Mais attention au retour de Macron, les occasions seront rares d’ici la fin de l’année de montrer que, à l’image des années passées, nous savons toujours nous rassembler autour de l’essentiel. Nous serons scrutés à la loupe par ceux et « celle » qui sont sur le point de rendre leurs conclusions sur l’avenir du réseau.

Puisqu’il est si difficile de se faire entendre par ce gouvernement soi-disant adepte du dialogue social, c’est maintenant qu’il faut réagir avec notre seule arme : une mobilisation d’ampleur preuve de notre solidarité les uns envers les autres. Elle fera hésiter voire reculer les partisans les plus libéraux qui nous voient déjà tous contractuels dans des établissements privatisés.
Alors faisons l’effort collectif encore une fois pour une idée, un service public et des familles.
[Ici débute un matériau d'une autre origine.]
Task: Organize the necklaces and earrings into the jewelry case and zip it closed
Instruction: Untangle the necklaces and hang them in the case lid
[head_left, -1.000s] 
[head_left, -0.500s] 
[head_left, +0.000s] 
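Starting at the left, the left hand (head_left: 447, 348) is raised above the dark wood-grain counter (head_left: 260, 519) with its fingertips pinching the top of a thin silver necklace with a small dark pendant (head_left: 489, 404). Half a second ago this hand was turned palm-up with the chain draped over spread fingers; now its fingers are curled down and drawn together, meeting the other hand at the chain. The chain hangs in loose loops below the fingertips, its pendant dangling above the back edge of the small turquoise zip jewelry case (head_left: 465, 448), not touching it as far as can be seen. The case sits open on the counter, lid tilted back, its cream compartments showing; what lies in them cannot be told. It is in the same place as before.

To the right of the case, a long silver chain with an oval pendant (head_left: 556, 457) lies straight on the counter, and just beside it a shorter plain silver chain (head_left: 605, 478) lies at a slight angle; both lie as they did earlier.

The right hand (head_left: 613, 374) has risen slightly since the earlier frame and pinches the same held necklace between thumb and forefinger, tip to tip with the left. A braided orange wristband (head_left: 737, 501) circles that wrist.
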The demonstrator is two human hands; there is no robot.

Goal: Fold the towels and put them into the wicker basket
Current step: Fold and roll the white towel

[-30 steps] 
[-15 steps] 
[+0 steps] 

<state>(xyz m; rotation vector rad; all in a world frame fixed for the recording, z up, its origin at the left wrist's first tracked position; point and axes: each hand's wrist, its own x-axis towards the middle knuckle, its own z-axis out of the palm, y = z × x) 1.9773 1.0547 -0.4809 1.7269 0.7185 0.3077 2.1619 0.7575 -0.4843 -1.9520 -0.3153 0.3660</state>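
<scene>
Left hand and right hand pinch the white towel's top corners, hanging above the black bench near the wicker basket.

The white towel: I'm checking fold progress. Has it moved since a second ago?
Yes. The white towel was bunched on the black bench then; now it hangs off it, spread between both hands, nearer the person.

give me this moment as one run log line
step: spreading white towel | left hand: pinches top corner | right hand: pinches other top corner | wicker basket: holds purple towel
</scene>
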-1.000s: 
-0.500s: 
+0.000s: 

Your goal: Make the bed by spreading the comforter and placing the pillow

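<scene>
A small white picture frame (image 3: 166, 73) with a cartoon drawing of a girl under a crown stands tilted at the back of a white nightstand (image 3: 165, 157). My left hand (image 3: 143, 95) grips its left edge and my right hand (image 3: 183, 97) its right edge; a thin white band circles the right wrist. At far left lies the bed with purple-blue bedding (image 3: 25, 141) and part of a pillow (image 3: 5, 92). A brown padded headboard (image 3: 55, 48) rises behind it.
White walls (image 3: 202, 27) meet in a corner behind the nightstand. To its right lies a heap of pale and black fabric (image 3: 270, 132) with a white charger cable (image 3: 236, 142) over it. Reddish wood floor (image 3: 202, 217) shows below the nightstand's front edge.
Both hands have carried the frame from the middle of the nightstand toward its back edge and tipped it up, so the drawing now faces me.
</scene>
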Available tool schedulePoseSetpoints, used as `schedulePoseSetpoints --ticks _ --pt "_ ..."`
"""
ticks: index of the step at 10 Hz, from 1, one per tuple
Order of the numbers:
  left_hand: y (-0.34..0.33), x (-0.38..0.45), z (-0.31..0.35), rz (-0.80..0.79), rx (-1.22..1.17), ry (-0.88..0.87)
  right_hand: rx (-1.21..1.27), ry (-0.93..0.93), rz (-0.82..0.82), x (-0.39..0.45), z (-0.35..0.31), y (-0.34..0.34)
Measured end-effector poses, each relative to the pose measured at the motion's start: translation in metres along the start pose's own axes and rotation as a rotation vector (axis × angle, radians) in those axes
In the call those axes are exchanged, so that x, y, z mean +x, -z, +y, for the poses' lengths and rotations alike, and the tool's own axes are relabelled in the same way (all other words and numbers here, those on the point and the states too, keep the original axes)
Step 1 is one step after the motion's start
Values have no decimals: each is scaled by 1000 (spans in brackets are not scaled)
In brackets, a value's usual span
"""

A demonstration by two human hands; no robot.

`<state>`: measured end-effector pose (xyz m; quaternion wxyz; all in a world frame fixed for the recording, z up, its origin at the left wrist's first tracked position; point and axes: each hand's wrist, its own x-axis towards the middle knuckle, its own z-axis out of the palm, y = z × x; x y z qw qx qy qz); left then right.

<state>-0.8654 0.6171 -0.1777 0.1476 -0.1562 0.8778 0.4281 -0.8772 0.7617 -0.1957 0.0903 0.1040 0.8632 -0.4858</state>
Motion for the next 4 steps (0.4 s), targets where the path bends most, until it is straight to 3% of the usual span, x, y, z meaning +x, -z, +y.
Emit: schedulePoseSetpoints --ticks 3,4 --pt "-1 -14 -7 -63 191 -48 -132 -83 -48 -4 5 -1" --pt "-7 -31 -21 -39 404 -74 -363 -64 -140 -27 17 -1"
Ces dernières nous soutiendrons, n’en doutons pas, tant que notre objectif sera de maintenir le réseau qu’ils ont choisi au sein duquel leurs enfants grandissent et s’épanouissent au jour le jour.
Vous en voulez davantage, vous voulez en découdre, vous en aurez plus le jour où nous pourrons lire les projets de ceux qui pensent voir l’avenir. Nous pouvons vous le garantir, ce n’est qu’une bataille.

Et voilà, le 12 novembre, pour ne rien regretter, montrons-leur qu’il n’y a pas de moutons ni de fatalistes ni de défaitistes dans nos rangs.